Assassin's Apprentice by Robin Hobb - REVIEW
- Kaylee
- Dec 12, 2021
- 3 min read

Assassin’s Apprentice (The Farseer Trilogy #1) by Robin Hobb
Publication Date: May 1995
Publisher: Harper Voyager
Genre: Fantasy
Synopsis:
In a faraway land where members of the royal family are named for the virtues they embody, one young boy will become a walking enigma.
Born on the wrong side of the sheets, Fitz, son of Chivalry Farseer, is a royal bastard, cast out into the world, friendless and lonely. Only his magical link with animals - the old art known as the Wit - gives him solace and companionship. But the Wit, if used too often, is a perilous magic, and one abhorred by the nobility.
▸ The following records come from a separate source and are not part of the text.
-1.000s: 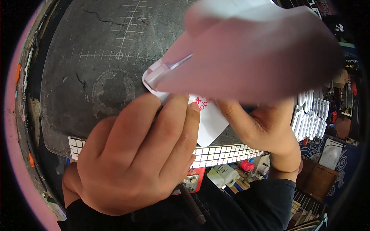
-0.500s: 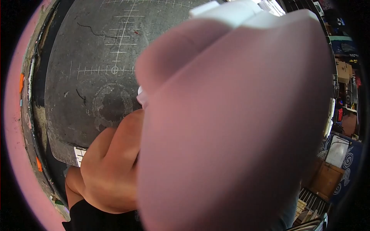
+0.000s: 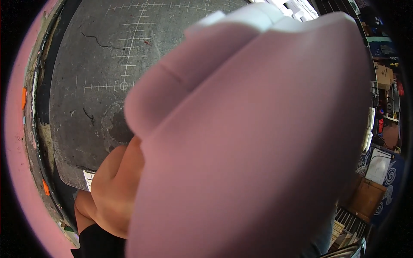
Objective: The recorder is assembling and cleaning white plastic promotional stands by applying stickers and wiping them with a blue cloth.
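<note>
A large pale pink cloth (image 3: 249, 150), smooth and blurred from being so close, fills the middle and right of the head view. It looks like a garment, but its kind does not show clearly. A thick rounded fold (image 3: 180, 77) runs along its upper left, paler at the top. At lower left my bent left arm (image 3: 109, 185) comes out of a black sleeve (image 3: 101, 241) and passes behind the cloth. My left hand is hidden there, and my right hand cannot be seen either.
Beneath lies a dark grey board (image 3: 94, 60) with white ruled lines, a few loose threads and a worn ring mark. A pink edge (image 3: 17, 142) with orange clips curves along the left. Right of the cloth stand a cardboard box (image 3: 383, 75), a brown wooden panel (image 3: 368, 198) and slatted racks.
The cloth's rounded fold has swung left and down, covering more of the board and of my left arm. The board's marks sit slightly lower and further left in the picture.
</note>
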The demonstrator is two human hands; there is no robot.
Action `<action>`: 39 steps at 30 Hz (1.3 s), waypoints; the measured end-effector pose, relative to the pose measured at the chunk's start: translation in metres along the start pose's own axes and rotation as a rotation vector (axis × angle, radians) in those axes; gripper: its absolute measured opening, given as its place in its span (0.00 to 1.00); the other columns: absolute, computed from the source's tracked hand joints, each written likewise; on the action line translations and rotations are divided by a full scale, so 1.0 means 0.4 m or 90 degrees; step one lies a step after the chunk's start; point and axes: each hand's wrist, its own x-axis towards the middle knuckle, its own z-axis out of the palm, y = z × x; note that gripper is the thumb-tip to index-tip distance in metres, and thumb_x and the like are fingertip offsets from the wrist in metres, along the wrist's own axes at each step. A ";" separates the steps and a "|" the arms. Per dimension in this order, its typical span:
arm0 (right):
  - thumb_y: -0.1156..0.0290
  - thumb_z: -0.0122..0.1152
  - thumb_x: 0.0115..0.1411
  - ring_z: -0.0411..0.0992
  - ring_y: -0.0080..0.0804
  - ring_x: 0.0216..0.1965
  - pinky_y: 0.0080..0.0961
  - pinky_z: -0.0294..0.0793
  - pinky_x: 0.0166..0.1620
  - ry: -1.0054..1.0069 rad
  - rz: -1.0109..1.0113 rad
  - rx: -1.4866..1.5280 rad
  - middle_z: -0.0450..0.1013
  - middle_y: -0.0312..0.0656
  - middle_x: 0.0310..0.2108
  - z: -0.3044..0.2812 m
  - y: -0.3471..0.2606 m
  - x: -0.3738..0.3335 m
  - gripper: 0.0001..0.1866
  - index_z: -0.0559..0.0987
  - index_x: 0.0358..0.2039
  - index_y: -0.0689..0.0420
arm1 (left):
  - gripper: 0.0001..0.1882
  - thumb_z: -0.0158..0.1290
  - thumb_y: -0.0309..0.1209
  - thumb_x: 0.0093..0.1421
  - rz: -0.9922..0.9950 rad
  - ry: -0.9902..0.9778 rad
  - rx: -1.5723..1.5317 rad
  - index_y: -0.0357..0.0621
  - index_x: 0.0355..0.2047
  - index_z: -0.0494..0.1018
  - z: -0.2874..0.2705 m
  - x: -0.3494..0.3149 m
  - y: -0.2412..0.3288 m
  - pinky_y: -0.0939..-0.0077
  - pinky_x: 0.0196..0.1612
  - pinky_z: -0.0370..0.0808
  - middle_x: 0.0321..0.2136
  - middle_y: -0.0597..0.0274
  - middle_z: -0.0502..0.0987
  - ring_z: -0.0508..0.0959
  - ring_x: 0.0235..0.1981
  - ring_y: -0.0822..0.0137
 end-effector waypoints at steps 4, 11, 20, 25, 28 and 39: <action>0.82 0.73 0.56 0.73 0.38 0.22 0.32 0.69 0.25 0.043 0.035 0.108 0.71 0.40 0.27 0.010 0.015 -0.003 0.09 0.80 0.30 0.58 | 0.28 0.64 0.50 0.56 0.006 0.076 0.006 0.54 0.54 0.88 0.017 0.008 0.004 0.70 0.47 0.84 0.53 0.65 0.82 0.79 0.44 0.63; 0.82 0.73 0.55 0.73 0.39 0.23 0.33 0.69 0.26 0.050 -0.022 0.091 0.71 0.40 0.27 0.022 0.032 -0.002 0.09 0.80 0.31 0.58 | 0.27 0.63 0.50 0.59 -0.017 0.007 -0.007 0.55 0.56 0.87 -0.003 0.004 0.006 0.66 0.46 0.83 0.53 0.65 0.81 0.80 0.44 0.61; 0.82 0.73 0.55 0.80 0.42 0.30 0.32 0.76 0.35 -0.071 -0.010 -0.025 0.80 0.43 0.34 -0.037 0.002 0.002 0.09 0.85 0.38 0.60 | 0.28 0.62 0.51 0.60 0.016 -0.010 -0.028 0.54 0.56 0.86 -0.002 -0.007 -0.009 0.65 0.43 0.82 0.53 0.61 0.81 0.82 0.41 0.60; 0.79 0.74 0.52 0.82 0.47 0.33 0.33 0.78 0.39 -0.077 -0.010 -0.066 0.84 0.45 0.36 -0.035 0.004 -0.008 0.12 0.87 0.39 0.60 | 0.28 0.62 0.51 0.59 -0.010 -0.027 -0.027 0.54 0.56 0.86 -0.005 -0.009 -0.003 0.64 0.42 0.82 0.53 0.60 0.80 0.82 0.40 0.60; 0.80 0.73 0.52 0.82 0.46 0.33 0.34 0.78 0.38 -0.066 0.009 -0.024 0.83 0.44 0.35 -0.028 0.009 -0.007 0.12 0.87 0.38 0.60 | 0.28 0.62 0.52 0.59 -0.011 -0.030 -0.030 0.54 0.56 0.86 -0.004 -0.012 -0.005 0.65 0.42 0.81 0.53 0.59 0.80 0.81 0.40 0.60; 0.84 0.73 0.57 0.71 0.24 0.24 0.23 0.66 0.28 -0.033 0.029 0.063 0.75 0.38 0.27 -0.015 0.014 0.004 0.06 0.84 0.29 0.61 | 0.29 0.61 0.53 0.60 0.013 0.003 -0.021 0.50 0.56 0.83 0.006 -0.012 -0.013 0.65 0.40 0.80 0.53 0.59 0.80 0.80 0.39 0.58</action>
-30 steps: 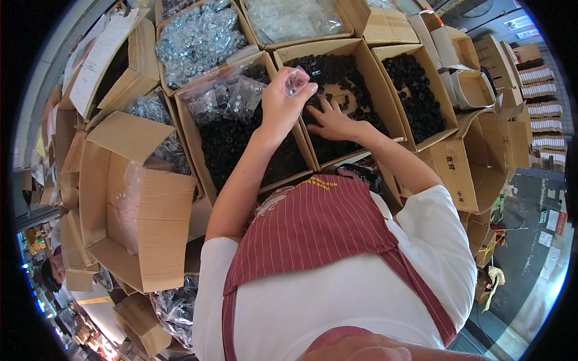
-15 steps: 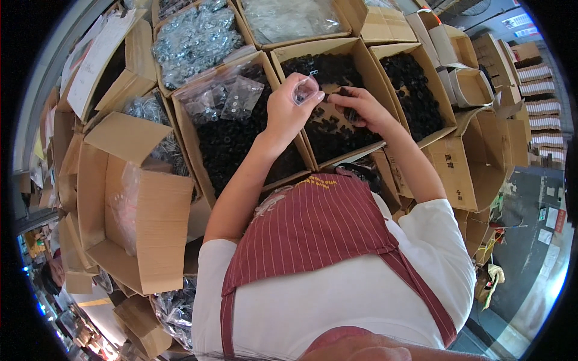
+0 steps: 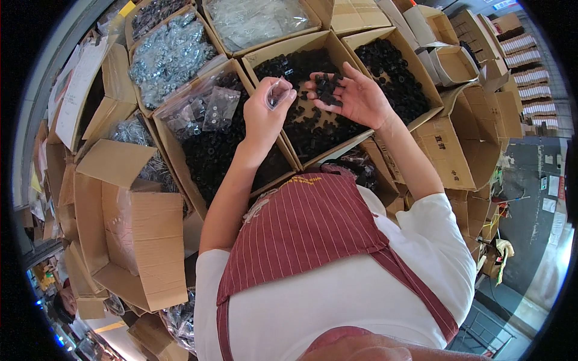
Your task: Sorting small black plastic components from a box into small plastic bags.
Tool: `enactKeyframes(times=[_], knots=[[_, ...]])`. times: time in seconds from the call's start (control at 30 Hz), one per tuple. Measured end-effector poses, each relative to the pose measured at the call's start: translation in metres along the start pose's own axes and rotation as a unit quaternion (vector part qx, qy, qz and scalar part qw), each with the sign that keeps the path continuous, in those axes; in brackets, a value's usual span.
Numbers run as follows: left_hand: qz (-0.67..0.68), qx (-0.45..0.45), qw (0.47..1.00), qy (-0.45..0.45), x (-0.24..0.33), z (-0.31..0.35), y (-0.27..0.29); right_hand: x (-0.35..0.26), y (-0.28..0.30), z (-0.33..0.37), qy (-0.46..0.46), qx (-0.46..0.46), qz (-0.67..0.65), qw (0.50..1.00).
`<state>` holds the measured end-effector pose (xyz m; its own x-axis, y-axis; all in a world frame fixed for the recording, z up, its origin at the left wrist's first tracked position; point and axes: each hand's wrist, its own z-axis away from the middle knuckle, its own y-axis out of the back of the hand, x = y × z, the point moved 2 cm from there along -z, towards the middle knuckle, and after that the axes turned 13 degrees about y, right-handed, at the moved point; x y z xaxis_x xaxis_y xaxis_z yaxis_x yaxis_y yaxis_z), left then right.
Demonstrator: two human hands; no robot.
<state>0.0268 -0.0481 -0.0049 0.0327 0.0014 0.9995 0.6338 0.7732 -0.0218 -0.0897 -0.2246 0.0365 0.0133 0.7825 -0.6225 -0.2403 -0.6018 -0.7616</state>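
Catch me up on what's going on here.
A person's left hand grips a small clear plastic bag. The right hand is open, palm up, with several small black pieces on it, above a cardboard box that holds more black pieces. Small packets lie in the neighbouring box on the left.

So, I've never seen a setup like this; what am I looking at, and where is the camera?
No machine here: these are a person's bare hands, seen from above by a fisheye camera worn on the head, which bends straight edges. The left hand grips a clear plastic item, probably a bag. The right hand is open, palm up, with small black parts lying in it. Beneath is an open cardboard box of similar black parts; the box to its left holds more, with clear bags on top.
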Motion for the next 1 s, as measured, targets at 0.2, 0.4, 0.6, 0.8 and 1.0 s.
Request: enactKeyframes(times=[0.2,0.4,0.6,0.8,1.0], knots=[[-0.021,0.0,1.0,0.003,0.003,0.001,-0.002,-0.003,-0.003,0.005,-0.003,0.004,0.087,0.996],[-0.045,0.0,0.999,-0.001,0.008,0.006,-0.004,0.0,0.0,0.006,-0.022,-0.013,0.086,0.996],[-0.098,0.011,0.995,-0.006,0.01,0.008,-0.005,0.001,-0.005,0.004,-0.032,-0.045,0.046,0.997],[-0.094,0.009,0.995,-0.019,0.006,0.008,-0.007,-0.003,-0.009,0.003,-0.027,-0.036,0.085,0.995],[-0.123,0.006,0.991,-0.044,-0.002,0.007,-0.008,-0.009,-0.027,0.006,-0.01,-0.051,0.154,0.987]])
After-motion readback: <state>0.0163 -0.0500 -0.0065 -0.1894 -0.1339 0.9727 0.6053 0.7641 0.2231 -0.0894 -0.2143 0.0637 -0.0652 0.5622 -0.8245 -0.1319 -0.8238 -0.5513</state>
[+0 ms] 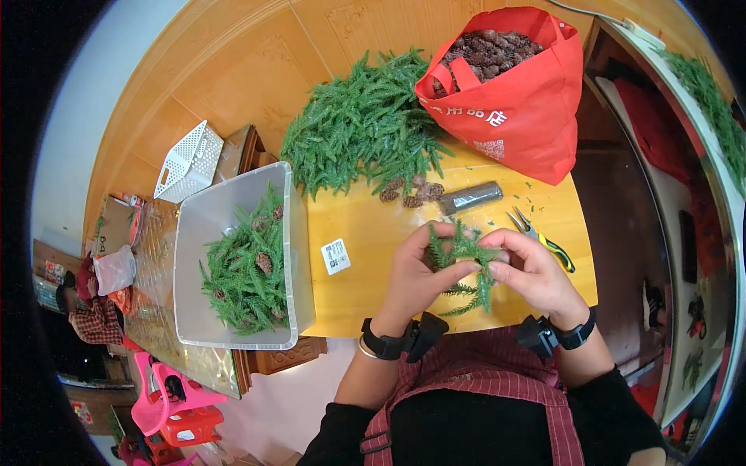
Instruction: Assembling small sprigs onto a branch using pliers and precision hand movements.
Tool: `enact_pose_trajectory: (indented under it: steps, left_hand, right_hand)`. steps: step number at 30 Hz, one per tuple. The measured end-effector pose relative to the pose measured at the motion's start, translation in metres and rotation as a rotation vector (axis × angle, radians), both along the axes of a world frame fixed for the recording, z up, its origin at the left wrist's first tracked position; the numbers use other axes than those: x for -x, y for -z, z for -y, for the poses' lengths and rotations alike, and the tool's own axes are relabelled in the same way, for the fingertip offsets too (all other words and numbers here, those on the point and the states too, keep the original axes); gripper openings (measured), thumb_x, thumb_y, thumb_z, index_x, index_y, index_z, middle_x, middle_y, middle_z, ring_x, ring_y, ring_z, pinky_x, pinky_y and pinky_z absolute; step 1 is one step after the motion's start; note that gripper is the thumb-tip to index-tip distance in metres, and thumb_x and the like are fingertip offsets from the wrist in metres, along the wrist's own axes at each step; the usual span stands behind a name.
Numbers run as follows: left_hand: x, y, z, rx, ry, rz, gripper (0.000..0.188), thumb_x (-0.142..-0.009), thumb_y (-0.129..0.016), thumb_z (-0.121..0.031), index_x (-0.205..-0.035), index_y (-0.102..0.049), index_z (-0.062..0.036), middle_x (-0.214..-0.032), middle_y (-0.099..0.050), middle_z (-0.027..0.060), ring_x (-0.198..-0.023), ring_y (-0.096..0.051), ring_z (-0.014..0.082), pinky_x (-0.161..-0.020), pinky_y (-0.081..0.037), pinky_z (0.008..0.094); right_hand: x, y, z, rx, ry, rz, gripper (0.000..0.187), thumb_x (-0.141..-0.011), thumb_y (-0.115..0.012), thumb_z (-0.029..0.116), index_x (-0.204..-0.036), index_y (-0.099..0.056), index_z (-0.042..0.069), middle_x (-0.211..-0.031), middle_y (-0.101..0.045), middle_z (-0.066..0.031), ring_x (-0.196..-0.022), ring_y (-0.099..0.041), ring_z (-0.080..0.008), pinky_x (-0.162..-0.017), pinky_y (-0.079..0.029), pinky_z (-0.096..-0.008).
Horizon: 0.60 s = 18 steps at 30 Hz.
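Head view: both hands meet over the near edge of the yellow tabletop (365, 295), working on an artificial pine sprig (466, 250) held between them. Thumb and fingers of the left hand (420, 276) pinch it at its left side; the right hand (544, 276) closes a narrow fingertip pinch on its right side, though whatever lies between those fingertips is too small to make out.

Taking the sprig as centre, long-nose pliers (540, 237) lie just beside the right hand toward two o'clock, their tips parted. A plastic-wrapped dark bundle (470, 198) sits at twelve, loose pine cones (412, 193) at eleven, with the heap of pine sprigs (361, 124) beyond them. Toward one stands a red bag (517, 128) full of cones; at nine, a translucent bin (303, 264) holds greenery with cones among it.

The step in hand looks like fingertip shaping or joining of the sprig. The next move calls, I judge, for a steady left pinch while the right fingers work finely.
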<state>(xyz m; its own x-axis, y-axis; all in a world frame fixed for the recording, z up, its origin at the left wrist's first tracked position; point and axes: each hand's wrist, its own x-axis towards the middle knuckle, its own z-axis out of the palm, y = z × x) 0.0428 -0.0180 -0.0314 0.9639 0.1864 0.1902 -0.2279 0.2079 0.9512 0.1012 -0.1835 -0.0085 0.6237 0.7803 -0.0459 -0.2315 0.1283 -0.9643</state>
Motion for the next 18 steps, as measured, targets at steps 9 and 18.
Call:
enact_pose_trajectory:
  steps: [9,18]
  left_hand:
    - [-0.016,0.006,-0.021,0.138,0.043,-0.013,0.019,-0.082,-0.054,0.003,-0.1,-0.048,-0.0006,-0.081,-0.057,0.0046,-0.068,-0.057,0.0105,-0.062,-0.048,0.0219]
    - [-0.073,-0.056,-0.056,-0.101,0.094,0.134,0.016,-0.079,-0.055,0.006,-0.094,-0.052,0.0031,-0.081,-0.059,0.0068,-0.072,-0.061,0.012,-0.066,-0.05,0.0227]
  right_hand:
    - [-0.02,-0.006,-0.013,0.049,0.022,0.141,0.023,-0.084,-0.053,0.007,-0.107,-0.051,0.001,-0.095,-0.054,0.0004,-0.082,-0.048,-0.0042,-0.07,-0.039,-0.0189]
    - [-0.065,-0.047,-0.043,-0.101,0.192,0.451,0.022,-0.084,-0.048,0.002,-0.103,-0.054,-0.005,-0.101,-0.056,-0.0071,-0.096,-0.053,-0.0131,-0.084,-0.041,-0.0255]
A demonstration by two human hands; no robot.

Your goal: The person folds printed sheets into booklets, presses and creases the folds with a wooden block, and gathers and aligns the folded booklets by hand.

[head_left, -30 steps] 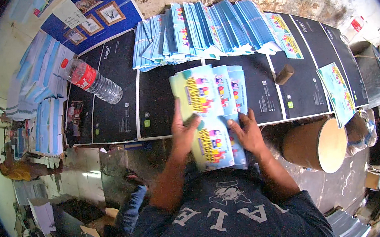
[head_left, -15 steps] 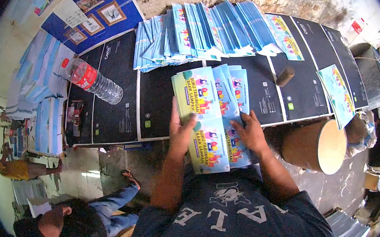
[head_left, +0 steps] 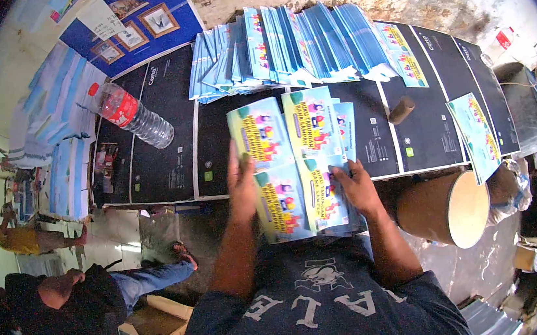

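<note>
Long printed cover sheets, blue and yellow-green with cartoon figures, are spread in front of my chest. My left hand (head_left: 241, 185) is closed on the left edge of one cover sheet (head_left: 258, 132), tilted away from the others. My right hand (head_left: 356, 188) grips the right edge of a small fanned bunch of cover sheets (head_left: 311, 120), its thumb lying on top. The sheets hide part of the fingers of both hands. Beyond them, a long row of folded blue booklets (head_left: 324, 44) leans against the wall side of the black-topped table (head_left: 234, 148).
A plastic bottle (head_left: 135, 116) lies on the table's left, near tall paper stacks (head_left: 57, 118). At right are a small cylinder (head_left: 401, 110), a loose cover sheet (head_left: 474, 133) over the edge and a round drum (head_left: 446, 211). Two people (head_left: 66, 300) are at lower left.
My left hand has shifted left with the front sheet, opening a gap and showing more of the sheet behind it. The right hand stays nearly in place. The person at lower left has shifted.
</note>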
So when Fitz is finally adopted into the royal household, he must give up his old ways and embrace a new life of weaponry, scribing, courtly manners; and how to kill a man secretly, as he trains to become a royal assassin.

Thoughts:
I have been wanting to read this book for over 8 years and have FINALLY done it. The North American editions aren’t my favourite covers so I refused to read this series until I had the gorgeous UK editions because I was so sure this was a series that I would want to have pride of place on my shelves.
The sad thing is, now that I have read book 1 (and book 2 at this point), this series is not one that I am overly excited about. I can see why there is so much love for it though. Being able to follow Fitz’s life from a child and into adulthood has been written in such a unique way that you can’t help but get attached to his character.
The reason that I am not overly excited to finish this series (and the Realm of the Elderlings as a whole) is because it is a very slow and quiet fantasy that is 90% character focused. These are not the types of fantasy books that interest me to this series has an uphill battle from the start with me and I wish I had know this before going in but I wanted to avoid spoilers so I did not look into further than reading the synopsis.
I think that Rick Riordan’s review hit the nail on the head as he compared this book to a Charles Dickens’ take on fantasy. Descriptions of simple actions can fill pages and sometimes you are reading a scene for the same length of time that a character would be living it.
What this translates to in my brain though is ‘boring’. I don’t mean it to and I desperately want to love these books but the longer it went on, the less I cared about the story at large. My thoughts on Assassin’s Apprentice has become a little tainted after having just read Royal Assassin admittedly.
The book also does not seem to offer any form of hope. Some people really love a desolate fantasy series but I need someone to root for and for there to be at least some form of payoff but seeing Fitz get beaten down in one form or another for hundreds of pages, seeing the people he is surrounded by using him and making really stupid decisions, realizing that these books are full of adults who take no action… it just becomes draining to read.
This book has also made me question, more than once, where Hobbs’ head was at when she wrote it. It feels like it has been written by someone just wanting to show slow and constant suffering. Even characters who should be on Fitz’s side seem to cast him off repeatedly.
I feel like I would enjoy these books more if they were written from Verity’s POV and bring the reader into the inner sanctum of what is going on and why. I know that it can be argued that the reader can only know as much as Fitz’s knows and that helps us to connect with him, etc. But his life and actions aren’t enough to keep me wanting more. Because wanting more from Fitz’s life is just more depressing moments after another. Verity is at least doing something.
So at this point I have read the first 2 books and own book 3 but will not be reading it any time soon and I don’t think I am interested enough in this writing style to keep going with the large series.